Подруга пожала плечами:
— Сама спросила. Давно, еще в детстве.
Они смотрели, как он поднимается по ступенькам белоснежного дома — им обеим хотелось бы жить в таком: старинные безделушки, деревянные полы, крыльцо с двумя пустыми ивовыми качалками. В небольшом садике несколько клумб с ромашками, и черная бабочка поднимается с цветочных головок и перелетает в соседний сад.
Почтальон поднимался по ступенькам, когда на крыльцо вышла симпатичная блондинка.

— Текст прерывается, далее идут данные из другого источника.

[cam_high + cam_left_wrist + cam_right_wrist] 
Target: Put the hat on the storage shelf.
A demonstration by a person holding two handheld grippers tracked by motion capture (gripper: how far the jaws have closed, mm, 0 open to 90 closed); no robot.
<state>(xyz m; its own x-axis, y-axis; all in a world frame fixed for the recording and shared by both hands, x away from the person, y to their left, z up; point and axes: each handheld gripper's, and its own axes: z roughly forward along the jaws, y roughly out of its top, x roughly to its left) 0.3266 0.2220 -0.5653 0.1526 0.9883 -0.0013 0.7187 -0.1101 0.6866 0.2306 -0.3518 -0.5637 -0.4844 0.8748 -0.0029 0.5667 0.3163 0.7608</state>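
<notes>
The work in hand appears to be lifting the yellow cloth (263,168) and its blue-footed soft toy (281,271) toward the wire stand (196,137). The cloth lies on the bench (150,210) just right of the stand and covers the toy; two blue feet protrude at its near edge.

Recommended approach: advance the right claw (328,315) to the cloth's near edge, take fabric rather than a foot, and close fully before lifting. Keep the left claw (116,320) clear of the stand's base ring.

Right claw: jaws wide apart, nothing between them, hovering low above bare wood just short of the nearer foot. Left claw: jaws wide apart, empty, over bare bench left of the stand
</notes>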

— Привет, Рэндалл. — Она забрала у него светло-коричневый конверт. — Спасибо.
Одна из подруг потрясла головой, вспомнив только что услышанную новость:
— Нейт Уитт пригласил тебя на свидание?
— Точно.
— О господи! Когда? И почему ты мне не рассказала? — Она уже воинственно подбоченилась, готовая разозлиться и затеять ссору.
— Сама не знаю. Я… Ты что, ревнуешь?
— Черт, а ты как думала? Конечно ревную. — Но ее глаза излучали такое неистовое сияние, что было ясно, что она искренне рада за подругу.
На лужайке показался почтальон. Перебираясь через неглубокую канаву, разделявшую два участка, он насвистывал песню, которую девочки слышали по радио и пели сами.
— Ладно, предательница. И куда же ты собираешься пойти с Нейтом Уиттом?
Диана взялась за ручку задней двери и выпустила девочек из машины.
Они, смеясь, спрыгнули на землю.
— Девочки! — испуганно закричала Диана: не глядя по сторонам, они уже неслись через всю парковку. Девочки оглянулись на ее крик, и Эмма, приглашающе махнув матери рукой, побежала дальше.
Диана повесила сумочку на плечо и двинулась за ними.
Только десять утра, а уже жарко. Солнце щедро заливало все вокруг расплавленным золотом. Мамаши, прибывшие вместе с сестрой Беатрис, стояли у билетной будки, с трудом скрывая раздражение. Странно, поразилась Диана, она ведь ехала прямо из школы, нигде не задерживаясь, если не считать остановки из-за седана. Как же остальные ухитрились добраться до зоопарка так скоро?
— Вот. — Сестра Беатрис протянула Диане четыре билета. — Это ваши.
Диана взяла билеты и раздала девочкам. Те ничего не сказали и мимо одноклассников с мамашами бросились к воротам.
Диана последовала за ними.
Ворота в зоопарк — из кованого чугуна, с прутьями, увенчанными пиками, — выглядели старинными. На входе Диану остановил за руку уродливый коротышка:
— Ваш билет.
Она протянула ему билет, и он разорвал его пополам.
— Спасибо, — поблагодарила Диана.
С дерева на берегу утиного пруда раздался птичий гогот. Диана подняла голову, но не увидела ничего, кроме листвы. От нее повеяло тем самым запахом спермы, который она уловила возле колледжа, только теперь он смешивался с ароматами зоопарка — опилок, удобрения, мокрых перьев, шерсти. Наверное, так должно пахнуть в раю, подумала Диана.